== What the exercise asks ==
Nothing should appear in the answer except the lines below from the line containing "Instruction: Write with" through the line containing "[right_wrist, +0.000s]", copied exactly, with pictures left out.

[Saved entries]
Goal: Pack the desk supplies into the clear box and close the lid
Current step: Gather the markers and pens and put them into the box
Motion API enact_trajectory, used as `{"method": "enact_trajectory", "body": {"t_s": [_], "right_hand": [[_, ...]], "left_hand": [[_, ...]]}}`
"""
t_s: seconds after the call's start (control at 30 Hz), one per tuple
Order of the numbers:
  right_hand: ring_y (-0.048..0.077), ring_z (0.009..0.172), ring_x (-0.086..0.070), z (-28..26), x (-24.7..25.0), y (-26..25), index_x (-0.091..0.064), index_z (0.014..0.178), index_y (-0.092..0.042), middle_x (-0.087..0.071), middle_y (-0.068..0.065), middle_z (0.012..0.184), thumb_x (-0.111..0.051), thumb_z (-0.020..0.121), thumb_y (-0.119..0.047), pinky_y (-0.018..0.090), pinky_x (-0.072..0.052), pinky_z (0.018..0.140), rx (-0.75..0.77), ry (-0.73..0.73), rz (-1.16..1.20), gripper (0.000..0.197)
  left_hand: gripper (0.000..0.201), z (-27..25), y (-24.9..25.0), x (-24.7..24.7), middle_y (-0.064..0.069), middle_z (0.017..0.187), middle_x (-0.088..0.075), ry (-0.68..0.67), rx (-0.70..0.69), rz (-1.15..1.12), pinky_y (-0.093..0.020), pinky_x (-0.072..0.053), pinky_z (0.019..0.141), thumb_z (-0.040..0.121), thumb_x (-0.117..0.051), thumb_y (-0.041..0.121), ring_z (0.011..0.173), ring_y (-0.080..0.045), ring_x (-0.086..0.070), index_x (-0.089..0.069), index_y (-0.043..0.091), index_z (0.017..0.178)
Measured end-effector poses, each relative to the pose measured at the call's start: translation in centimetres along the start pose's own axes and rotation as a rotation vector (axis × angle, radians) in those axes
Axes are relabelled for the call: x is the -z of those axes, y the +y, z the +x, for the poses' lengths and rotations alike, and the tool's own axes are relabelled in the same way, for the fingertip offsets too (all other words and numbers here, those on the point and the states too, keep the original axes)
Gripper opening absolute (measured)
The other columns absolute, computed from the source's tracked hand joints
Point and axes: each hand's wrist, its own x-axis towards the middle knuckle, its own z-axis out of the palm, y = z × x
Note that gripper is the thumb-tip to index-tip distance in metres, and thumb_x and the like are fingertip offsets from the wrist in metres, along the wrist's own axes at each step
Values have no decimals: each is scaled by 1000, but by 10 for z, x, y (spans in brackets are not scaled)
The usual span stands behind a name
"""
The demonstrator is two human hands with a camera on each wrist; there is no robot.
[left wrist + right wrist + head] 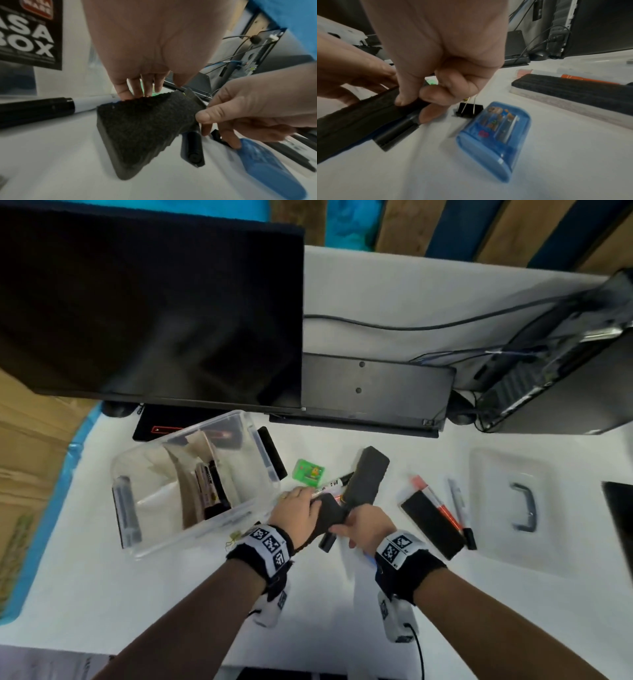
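Both hands grip one black eraser [329,513] just right of the box [191,481]: left hand [296,513] curled over its far edge, right hand [366,525] pinching its near end. It looks mid-pickup; next it must go left into the box.

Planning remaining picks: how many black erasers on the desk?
3 erasers: one held by left hand and right hand, one beyond it near the green case, one at right beside the red marker. The clear box may hide more.

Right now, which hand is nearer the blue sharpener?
Right. The right hand pinches the black eraser just beside the blue sharpener; the left hand grips the eraser's far side.
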Motion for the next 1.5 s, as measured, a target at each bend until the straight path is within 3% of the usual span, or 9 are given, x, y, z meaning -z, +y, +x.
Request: {"method": "enact_trajectory", "body": {"t_s": [0.17,0.37,0.47,0.57,0.73,0.9,1.1,1.33,1.5], "right_hand": [[19,64,-60,9,2,6,-59,69,-11,-72,7,79,-71,72,-52,29,-51,70,-51,-29,-81,43],[19,77,-60,0,-7,13,-63,87,-15,-63,0,83,-75,66,-49,27,-47,69,-49,9,-28,42],[19,90,-57,7,3,5,-59,87,-17,-60,4,85,-64,74,-59,27,-44,80,-169,-230,-93,45],[19,93,-51,13,20,3,-61,115,-10,-62,6,101,-58,80,-61,29,-44,87,-263,-378,-148,62],[32,102,-64,-2,35,27,-61,114,-3,-65,17,110,-74,74,-31,37,-53,85,-197,-73,-48,50],[26,87,-62,-5,36,35,-56,96,-8,-63,13,101,-57,84,-18,31,-48,69,-254,-19,-59,16],[25,88,-62,-10,35,41,-54,107,-7,-64,11,106,-55,83,-30,32,-50,74,-199,-7,-19,33],[27,78,-56,-33,55,66,-37,95,-12,-56,10,88,-54,87,-13,33,-45,64,-45,110,3,19],[32,94,-60,-43,83,106,-38,128,-16,-61,14,107,-49,88,-6,33,-45,77,-137,293,170,43]], "left_hand": [[35,5,-4,-2,-17,127,-54,23,4,-62,-39,-38,103,95,-41,12,114,-36,-52,-52,5,127],[38,5,-5,-5,-13,119,-52,9,52,-121,-39,-43,100,85,-57,9,108,-30,-54,-55,8,123],[32,7,-5,-4,-9,116,-52,1,84,-97,-42,-46,96,83,-59,8,104,-29,-56,-56,12,115],[37,12,-5,0,-8,117,-52,-65,96,-45,-42,-46,95,81,-61,14,105,-29,-56,-53,15,117],[26,13,-3,3,-10,110,-63,-161,97,54,-39,-49,86,83,-62,22,99,-30,-60,-54,13,106],[36,14,3,2,-19,119,-57,-229,127,135,-41,-47,95,87,-59,21,110,-33,-56,-53,2,117],[36,-13,-4,13,-21,128,-43,-154,115,57,-34,-33,102,94,-47,14,118,-34,-47,-43,-6,124],[46,-40,-17,-2,-12,153,-25,-17,163,113,-47,-36,110,91,-51,28,135,-33,-33,-43,3,129],[37,-32,-6,-9,-13,136,-43,35,268,128,-49,-47,93,93,-47,27,116,-36,-48,-42,6,123]]}}
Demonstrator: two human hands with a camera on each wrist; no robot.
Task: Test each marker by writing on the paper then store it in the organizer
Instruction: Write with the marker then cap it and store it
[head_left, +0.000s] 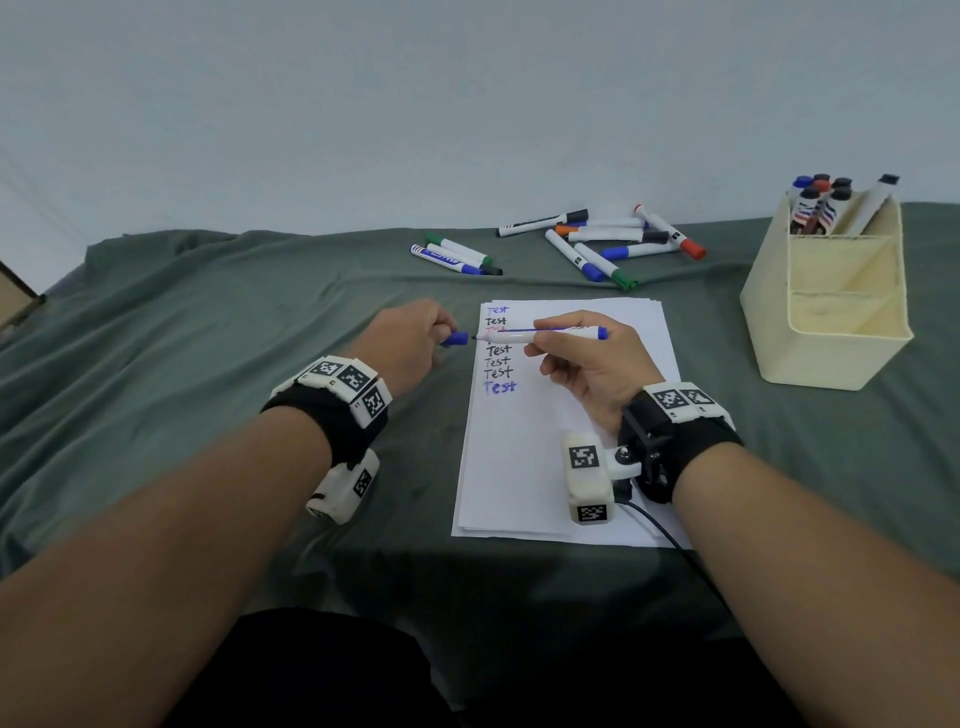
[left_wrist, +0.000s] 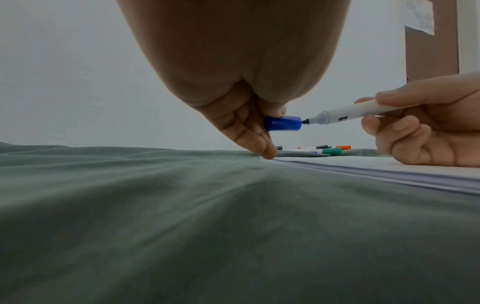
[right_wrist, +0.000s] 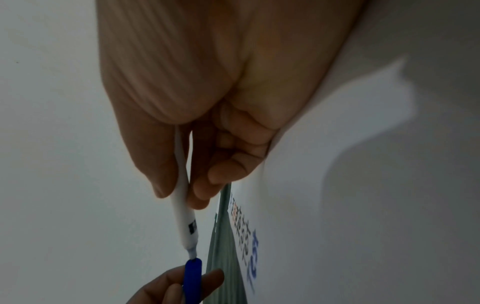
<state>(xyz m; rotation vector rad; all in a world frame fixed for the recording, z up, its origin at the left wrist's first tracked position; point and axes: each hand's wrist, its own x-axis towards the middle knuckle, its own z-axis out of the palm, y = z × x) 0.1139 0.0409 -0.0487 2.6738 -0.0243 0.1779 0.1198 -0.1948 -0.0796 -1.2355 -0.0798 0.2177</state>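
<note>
My right hand (head_left: 587, 358) holds a white marker (head_left: 540, 334) with a blue end, level above the paper (head_left: 587, 467), tip pointing left. My left hand (head_left: 415, 343) pinches the blue cap (head_left: 456, 339) just left of the tip; in the left wrist view the tip sits at the mouth of the cap (left_wrist: 283, 123). The paper carries several lines reading "Test", the lowest in blue. The cream organizer (head_left: 831, 291) stands at the right, with several markers upright in its back compartment.
Several loose markers (head_left: 602, 241) lie on the green cloth (head_left: 208, 338) beyond the paper, in two groups. The organizer's front compartments hold nothing. A pale wall rises behind the table.
</note>
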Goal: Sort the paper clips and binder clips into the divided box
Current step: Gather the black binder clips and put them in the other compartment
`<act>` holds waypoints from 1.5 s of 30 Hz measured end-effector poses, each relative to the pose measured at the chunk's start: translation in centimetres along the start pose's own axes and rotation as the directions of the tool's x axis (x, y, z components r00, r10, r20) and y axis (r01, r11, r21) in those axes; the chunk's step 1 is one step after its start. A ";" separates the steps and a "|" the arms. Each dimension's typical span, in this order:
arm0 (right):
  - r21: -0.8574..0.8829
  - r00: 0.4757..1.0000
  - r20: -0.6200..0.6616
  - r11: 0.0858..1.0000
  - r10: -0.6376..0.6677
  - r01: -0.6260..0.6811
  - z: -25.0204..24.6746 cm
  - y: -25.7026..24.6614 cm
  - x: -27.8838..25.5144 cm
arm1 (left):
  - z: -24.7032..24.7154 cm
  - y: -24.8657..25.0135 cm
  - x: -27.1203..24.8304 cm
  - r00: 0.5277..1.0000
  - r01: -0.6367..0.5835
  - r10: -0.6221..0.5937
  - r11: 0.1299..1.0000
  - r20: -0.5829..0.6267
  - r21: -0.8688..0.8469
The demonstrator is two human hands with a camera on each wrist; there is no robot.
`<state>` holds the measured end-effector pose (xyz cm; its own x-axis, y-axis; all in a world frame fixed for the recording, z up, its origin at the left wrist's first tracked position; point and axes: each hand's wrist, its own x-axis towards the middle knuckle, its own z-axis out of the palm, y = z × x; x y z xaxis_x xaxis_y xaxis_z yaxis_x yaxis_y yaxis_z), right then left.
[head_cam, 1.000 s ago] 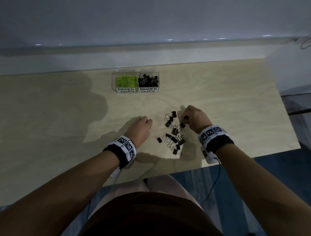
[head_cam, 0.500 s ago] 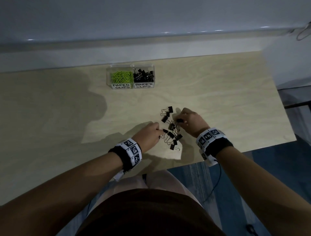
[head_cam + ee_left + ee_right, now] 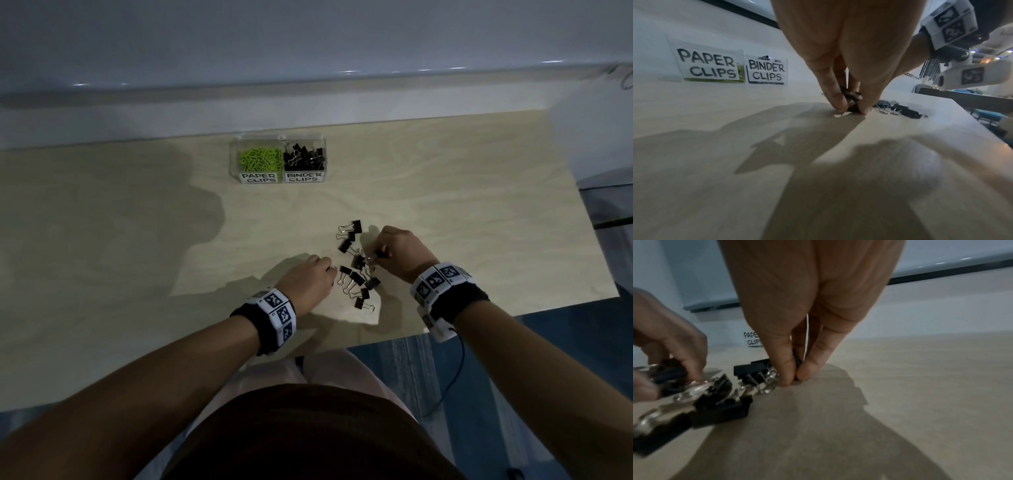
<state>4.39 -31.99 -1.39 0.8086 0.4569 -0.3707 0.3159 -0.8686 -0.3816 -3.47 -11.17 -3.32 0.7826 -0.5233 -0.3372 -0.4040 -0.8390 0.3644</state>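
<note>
Several black binder clips [image 3: 356, 263] lie in a loose pile on the wooden table [image 3: 462, 205]. My left hand [image 3: 313, 277] is at the pile's left edge and pinches a black binder clip [image 3: 851, 97] between thumb and fingertips against the table. My right hand [image 3: 394, 253] is at the pile's right side and pinches another binder clip [image 3: 797, 361] between thumb and forefinger. The clear divided box [image 3: 277, 161] stands further back, with green paper clips [image 3: 261, 159] in its left half and black binder clips [image 3: 304, 158] in its right half.
The box bears labels reading PAPER CLIPS [image 3: 708, 65] and BINDER CLIPS [image 3: 767, 71]. The table's front edge [image 3: 513, 305] runs just behind my right wrist, with blue floor beyond. A pale wall ledge [image 3: 308, 113] runs along the table's back.
My left hand has moved right to the pile's edge and closed on a clip. My right hand has slid slightly toward me within the pile.
</note>
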 end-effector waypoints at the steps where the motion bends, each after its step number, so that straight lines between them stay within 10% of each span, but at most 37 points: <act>1: 0.011 0.999 0.018 0.999 0.030 -0.030 -0.3 -0.1 0.1 | -0.2 -0.2 0.1 1.000 0.003 -0.003 1.000 0.000 0.001; 8: 0.205 0.980 -0.042 0.962 0.195 -0.183 -4.7 -2.4 3.9 | -4.4 -2.7 1.1 0.995 0.093 -0.093 0.996 0.026 -0.008; 12: 0.254 0.973 -0.189 0.964 0.131 -0.081 -7.4 -6.0 8.9 | -7.5 -4.7 1.8 0.968 0.204 -0.238 0.928 -0.077 -0.311; 20: 0.246 0.956 -0.266 0.968 0.121 -0.054 -8.1 -9.2 14.9 | -15.3 -9.5 7.0 0.730 0.259 -0.537 0.790 -0.423 -0.556; 24: 0.181 0.958 -0.271 0.983 0.089 -0.040 -7.6 -6.8 12.4 | -15.6 -10.5 9.1 0.791 0.330 -0.491 0.845 -0.365 -0.421; 31: -0.030 0.996 0.082 0.999 -0.035 0.037 -2.8 -2.8 6.4 | -13.0 -7.8 6.8 0.860 0.189 -0.281 0.951 -0.426 -0.245; 37: 0.029 0.979 -0.106 0.983 -0.176 0.180 -0.6 -2.2 5.3 | -6.0 -4.7 2.9 0.998 0.058 -0.061 0.994 -0.035 -0.088; 45: 0.304 0.975 -0.220 0.947 -0.033 0.100 0.2 -1.6 1.1 | -4.1 -3.7 2.9 0.977 0.029 -0.090 0.954 -0.191 -0.299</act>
<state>4.65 -30.03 -1.32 0.8872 0.4317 -0.1629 0.2293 -0.7189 -0.6562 2.21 -8.95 -2.08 0.8917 -0.4078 -0.1962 -0.2210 -0.7708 0.5975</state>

== Response to this exercise ==
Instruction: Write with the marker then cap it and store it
[head_left, +0.000s] 
[left_wrist, +0.000s] 
[right_wrist, +0.000s] 

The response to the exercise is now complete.